● EXERCISE GOAL
Word for word, return the lines from the top of the listing to the line containing "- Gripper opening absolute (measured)", both ends included, and no others.

● SOURCE MATERIAL
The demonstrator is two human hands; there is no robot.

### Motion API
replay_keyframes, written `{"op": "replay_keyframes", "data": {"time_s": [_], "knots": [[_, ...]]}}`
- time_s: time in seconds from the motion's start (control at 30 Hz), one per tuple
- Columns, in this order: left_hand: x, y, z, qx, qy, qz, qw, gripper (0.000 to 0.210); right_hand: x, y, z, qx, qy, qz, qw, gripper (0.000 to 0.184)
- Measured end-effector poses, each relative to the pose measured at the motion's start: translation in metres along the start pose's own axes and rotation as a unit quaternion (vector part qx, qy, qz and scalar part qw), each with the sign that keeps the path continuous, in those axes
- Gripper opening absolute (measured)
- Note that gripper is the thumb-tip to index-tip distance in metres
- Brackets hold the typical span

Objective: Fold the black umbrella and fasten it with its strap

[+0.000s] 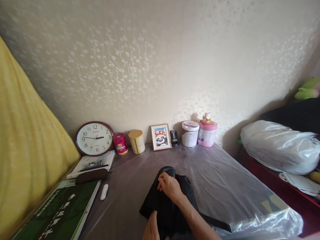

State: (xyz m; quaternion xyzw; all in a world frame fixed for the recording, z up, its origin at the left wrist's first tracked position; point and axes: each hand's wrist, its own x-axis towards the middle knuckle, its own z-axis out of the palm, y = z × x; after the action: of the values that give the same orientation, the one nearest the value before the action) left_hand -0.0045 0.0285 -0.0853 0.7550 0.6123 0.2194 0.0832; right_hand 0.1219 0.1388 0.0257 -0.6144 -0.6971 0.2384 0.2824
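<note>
A black cloth [153, 200] lies partly folded on the table, with a flat strap-like strip [216, 222] running out to the right. I cannot tell whether it is a bag or a garment. My right hand [169, 185] is over its upper part, fingers curled in and closed on the fabric. At the lower left edge of the cloth is my left hand [151, 232], its fingers along the fabric and the thumb apart on the nearer side, with black cloth between them. The bottom of the picture cuts off part of this hand.
Plastic film covers the table [121, 210]. Along the wall stand a clock [95, 138], a pink tin [120, 143], a yellow tin [137, 142], a panda picture frame [161, 137] and two tubs [190, 133]. A green book [55, 216] and a small white object [104, 191] lie left.
</note>
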Motion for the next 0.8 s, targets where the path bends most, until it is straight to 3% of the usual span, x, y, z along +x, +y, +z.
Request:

● YOUR RESPONSE
The demonstrator is two human hands; there is no robot.

### Motion API
replay_keyframes, written `{"op": "replay_keyframes", "data": {"time_s": [_], "knots": [[_, ...]]}}`
- time_s: time in seconds from the motion's start (control at 30 Hz), one per tuple
- Columns, in this order: left_hand: x, y, z, qx, qy, qz, qw, gripper (0.000 to 0.210); right_hand: x, y, z, qx, qy, qz, qw, gripper (0.000 to 0.184)
- Measured end-effector poses, each relative to the pose measured at the motion's start: translation in metres along the start pose's own axes and rotation as a unit quaternion (vector part qx, qy, qz and scalar part qw), each with the sign that keeps the path continuous, in those axes
- Gripper opening absolute (measured)

A complete answer has now been given.